**Aim of the exercise:**
The data below must be returned in full and exactly.

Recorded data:
=== Begin Enclosure ===

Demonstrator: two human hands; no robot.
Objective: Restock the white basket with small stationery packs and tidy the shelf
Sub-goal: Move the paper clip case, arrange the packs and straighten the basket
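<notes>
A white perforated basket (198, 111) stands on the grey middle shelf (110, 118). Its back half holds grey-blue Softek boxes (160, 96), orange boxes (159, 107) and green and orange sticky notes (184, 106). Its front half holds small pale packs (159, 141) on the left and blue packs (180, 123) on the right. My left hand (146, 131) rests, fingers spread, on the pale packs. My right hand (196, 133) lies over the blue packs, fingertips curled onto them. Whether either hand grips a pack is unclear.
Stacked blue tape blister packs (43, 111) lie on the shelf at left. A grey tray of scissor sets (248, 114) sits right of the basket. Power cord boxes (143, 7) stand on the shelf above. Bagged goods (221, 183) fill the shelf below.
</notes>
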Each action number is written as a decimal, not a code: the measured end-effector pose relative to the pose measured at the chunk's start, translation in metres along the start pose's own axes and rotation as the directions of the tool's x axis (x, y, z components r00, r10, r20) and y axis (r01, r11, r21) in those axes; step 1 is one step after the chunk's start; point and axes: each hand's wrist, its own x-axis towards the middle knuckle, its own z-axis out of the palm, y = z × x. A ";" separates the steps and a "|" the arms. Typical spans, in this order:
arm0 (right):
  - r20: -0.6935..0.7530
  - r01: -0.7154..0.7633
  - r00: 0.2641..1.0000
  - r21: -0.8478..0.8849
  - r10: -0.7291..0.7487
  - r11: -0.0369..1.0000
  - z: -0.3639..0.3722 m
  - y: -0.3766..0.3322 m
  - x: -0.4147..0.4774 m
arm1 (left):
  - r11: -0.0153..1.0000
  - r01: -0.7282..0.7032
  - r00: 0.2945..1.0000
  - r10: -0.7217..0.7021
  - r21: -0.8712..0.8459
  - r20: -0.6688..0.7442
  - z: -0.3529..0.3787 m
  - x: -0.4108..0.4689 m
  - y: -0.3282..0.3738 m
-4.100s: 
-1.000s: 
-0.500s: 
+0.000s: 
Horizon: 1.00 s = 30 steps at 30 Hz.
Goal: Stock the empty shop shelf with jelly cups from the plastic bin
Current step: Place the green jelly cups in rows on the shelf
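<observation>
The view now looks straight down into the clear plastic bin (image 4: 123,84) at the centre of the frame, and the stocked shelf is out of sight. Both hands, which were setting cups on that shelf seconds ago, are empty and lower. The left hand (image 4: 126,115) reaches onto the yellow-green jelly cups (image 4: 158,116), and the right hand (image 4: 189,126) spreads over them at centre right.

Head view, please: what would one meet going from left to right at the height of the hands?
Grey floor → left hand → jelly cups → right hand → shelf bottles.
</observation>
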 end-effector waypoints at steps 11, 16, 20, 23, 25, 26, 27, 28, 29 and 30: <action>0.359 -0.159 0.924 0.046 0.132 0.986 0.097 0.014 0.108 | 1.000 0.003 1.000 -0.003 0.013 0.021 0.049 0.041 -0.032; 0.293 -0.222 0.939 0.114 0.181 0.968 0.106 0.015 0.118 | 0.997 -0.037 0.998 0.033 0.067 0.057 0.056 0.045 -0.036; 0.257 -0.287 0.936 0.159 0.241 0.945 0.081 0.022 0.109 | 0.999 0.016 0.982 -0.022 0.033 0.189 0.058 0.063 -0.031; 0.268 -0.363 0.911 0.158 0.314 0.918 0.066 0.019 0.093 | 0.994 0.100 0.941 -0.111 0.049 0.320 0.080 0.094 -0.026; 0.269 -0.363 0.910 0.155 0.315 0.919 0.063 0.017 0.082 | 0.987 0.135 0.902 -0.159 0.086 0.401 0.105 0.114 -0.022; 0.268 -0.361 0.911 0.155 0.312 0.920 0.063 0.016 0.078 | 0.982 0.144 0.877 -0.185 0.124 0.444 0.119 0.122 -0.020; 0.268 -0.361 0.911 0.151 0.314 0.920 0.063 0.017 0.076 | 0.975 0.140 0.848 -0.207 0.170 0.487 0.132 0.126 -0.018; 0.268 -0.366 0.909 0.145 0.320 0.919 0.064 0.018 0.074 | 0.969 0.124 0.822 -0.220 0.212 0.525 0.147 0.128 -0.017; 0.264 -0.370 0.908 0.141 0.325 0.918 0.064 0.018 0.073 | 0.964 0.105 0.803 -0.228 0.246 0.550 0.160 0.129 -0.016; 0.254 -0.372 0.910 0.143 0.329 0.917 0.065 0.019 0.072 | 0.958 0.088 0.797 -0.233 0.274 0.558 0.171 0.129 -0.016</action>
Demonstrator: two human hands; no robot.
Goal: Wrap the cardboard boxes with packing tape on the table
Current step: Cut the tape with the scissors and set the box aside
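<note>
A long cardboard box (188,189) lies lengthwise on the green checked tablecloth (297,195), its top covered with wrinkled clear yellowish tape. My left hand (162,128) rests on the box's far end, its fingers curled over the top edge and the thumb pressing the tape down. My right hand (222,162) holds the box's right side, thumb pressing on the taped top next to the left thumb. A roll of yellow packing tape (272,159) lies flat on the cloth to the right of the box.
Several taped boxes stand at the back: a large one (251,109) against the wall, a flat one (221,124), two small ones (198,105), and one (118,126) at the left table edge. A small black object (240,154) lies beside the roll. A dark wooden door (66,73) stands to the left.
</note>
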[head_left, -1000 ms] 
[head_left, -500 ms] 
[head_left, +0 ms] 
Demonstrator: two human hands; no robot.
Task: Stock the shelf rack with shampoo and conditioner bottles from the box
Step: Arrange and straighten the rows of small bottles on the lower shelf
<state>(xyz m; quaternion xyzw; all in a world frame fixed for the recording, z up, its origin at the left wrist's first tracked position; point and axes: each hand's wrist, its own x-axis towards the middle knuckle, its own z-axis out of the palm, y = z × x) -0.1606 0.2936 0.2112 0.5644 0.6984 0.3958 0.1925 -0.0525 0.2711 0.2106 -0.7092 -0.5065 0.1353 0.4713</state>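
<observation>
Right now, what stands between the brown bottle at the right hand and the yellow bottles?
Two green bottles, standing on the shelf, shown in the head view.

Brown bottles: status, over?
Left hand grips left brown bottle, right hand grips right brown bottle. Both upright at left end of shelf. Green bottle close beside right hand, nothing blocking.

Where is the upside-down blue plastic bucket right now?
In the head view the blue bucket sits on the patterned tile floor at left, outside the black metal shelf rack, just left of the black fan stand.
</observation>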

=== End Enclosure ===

**Completed exercise:**
Demonstrator: two human hands; no robot.
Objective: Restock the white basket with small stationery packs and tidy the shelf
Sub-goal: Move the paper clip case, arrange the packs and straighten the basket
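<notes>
A white perforated basket (198, 111) stands on the grey middle shelf (110, 118). Its back half holds grey-blue Softek boxes (160, 96), orange boxes (159, 107) and green and orange sticky notes (184, 106). Its front half holds small pale packs (159, 141) on the left and blue packs (180, 123) on the right. My left hand (146, 131) rests, fingers spread, on the pale packs. My right hand (196, 133) lies over the blue packs, fingertips curled onto them. Whether either hand grips a pack is unclear.
Stacked blue tape blister packs (43, 111) lie on the shelf at left. A grey tray of scissor sets (248, 114) sits right of the basket. Power cord boxes (143, 7) stand on the shelf above. Bagged goods (221, 183) fill the shelf below.
</notes>
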Each action number is written as a decimal, not a code: the measured end-effector pose relative to the pose measured at the chunk's start, translation in metres along the start pose's own axes and rotation as the directions of the tool's x axis (x, y, z components r00, r10, r20) and y axis (r01, r11, r21) in those axes; step 1 is one step after the chunk's start; point and axes: each hand's wrist, its own x-axis towards the middle knuckle, its own z-axis out of the palm, y = z × x. A ";" separates the steps and a "|" the arms. Typical spans, in this order:
arm0 (right):
  - r20: -0.6935..0.7530
  - r01: -0.7154..0.7633
  - r00: 0.2641..1.0000
  - r21: -0.8478..0.8849
  - r10: -0.7291..0.7487
  - r11: -0.0369..1.0000
  - z: -0.3639..0.3722 m
  - y: -0.3766..0.3322 m
  - x: -0.4147..0.4774 m
arm1 (left):
  - r11: -0.0153..1.0000
  - r01: -0.7282..0.7032
  - r00: 0.2945..1.0000
  - r10: -0.7217..0.7021
  - r21: -0.8712..0.8459
  - r20: -0.6688..0.7442
  - z: -0.3529..0.3787 m
  - x: -0.4108..0.4689 m
  - y: -0.3282..0.3738 m
-4.100s: 
-1.000s: 
-0.500s: 
+0.000s: 
Horizon: 1.00 s = 30 steps at 30 Hz.
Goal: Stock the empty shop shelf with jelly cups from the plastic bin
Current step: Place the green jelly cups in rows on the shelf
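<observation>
The view now looks straight down into the clear plastic bin (image 4: 123,84) at the centre of the frame, and the stocked shelf is out of sight. Both hands, which were setting cups on that shelf seconds ago, are empty and lower. The left hand (image 4: 126,115) reaches onto the yellow-green jelly cups (image 4: 158,116), and the right hand (image 4: 189,126) spreads over them at centre right.

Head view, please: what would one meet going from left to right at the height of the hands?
Grey floor → left hand → jelly cups → right hand → shelf bottles.
</observation>
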 end-effector waypoints at steps 11, 16, 20, 23, 25, 26, 27, 28, 29 and 30: <action>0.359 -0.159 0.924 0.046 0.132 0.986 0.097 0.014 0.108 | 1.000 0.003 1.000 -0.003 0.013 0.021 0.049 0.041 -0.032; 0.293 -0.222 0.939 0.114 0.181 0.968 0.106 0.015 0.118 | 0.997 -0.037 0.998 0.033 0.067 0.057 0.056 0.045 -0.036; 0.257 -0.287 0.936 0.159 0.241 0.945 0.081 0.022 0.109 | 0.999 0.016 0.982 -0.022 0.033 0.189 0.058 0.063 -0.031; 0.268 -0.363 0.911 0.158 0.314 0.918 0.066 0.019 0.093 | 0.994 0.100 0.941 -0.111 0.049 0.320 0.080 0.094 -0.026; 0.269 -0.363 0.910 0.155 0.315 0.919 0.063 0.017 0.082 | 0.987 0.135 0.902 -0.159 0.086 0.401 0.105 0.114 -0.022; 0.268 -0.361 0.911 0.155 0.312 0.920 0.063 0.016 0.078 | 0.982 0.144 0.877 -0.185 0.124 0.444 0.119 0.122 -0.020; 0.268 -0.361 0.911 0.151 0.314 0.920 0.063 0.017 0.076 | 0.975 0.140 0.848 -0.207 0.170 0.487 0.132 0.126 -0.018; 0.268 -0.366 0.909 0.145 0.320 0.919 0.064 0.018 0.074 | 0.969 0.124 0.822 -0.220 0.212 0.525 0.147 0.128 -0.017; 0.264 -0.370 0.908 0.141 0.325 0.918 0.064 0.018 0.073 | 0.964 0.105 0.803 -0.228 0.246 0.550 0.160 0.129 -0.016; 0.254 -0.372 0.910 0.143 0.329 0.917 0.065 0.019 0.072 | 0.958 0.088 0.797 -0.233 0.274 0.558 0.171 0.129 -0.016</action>
Demonstrator: two human hands; no robot.
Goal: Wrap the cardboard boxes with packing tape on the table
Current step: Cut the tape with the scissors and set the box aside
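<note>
A long cardboard box (188,189) lies lengthwise on the green checked tablecloth (297,195), its top covered with wrinkled clear yellowish tape. My left hand (162,128) rests on the box's far end, its fingers curled over the top edge and the thumb pressing the tape down. My right hand (222,162) holds the box's right side, thumb pressing on the taped top next to the left thumb. A roll of yellow packing tape (272,159) lies flat on the cloth to the right of the box.
Several taped boxes stand at the back: a large one (251,109) against the wall, a flat one (221,124), two small ones (198,105), and one (118,126) at the left table edge. A small black object (240,154) lies beside the roll. A dark wooden door (66,73) stands to the left.
</note>
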[head_left, -1000 ms] 
[head_left, -500 ms] 
[head_left, +0 ms] 
Demonstrator: two human hands; no robot.
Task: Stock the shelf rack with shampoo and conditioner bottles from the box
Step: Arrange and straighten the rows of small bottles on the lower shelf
<state>(xyz m; quaternion xyzw; all in a world frame fixed for the recording, z up, its origin at the left wrist's first tracked position; point and axes: each hand's wrist, its own x-axis towards the middle knuckle, its own z-axis out of the palm, y = z × x) -0.1606 0.2936 0.2112 0.5644 0.6984 0.3958 0.1925 -0.0525 0.2711 0.2106 -0.7092 -0.5065 0.1353 0.4713</state>
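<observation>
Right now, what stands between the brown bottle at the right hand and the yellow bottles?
Two green bottles, standing on the shelf, shown in the head view.

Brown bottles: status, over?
Left hand grips left brown bottle, right hand grips right brown bottle. Both upright at left end of shelf. Green bottle close beside right hand, nothing blocking.

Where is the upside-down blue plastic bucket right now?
In the head view the blue bucket sits on the patterned tile floor at left, outside the black metal shelf rack, just left of the black fan stand.
</observation>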

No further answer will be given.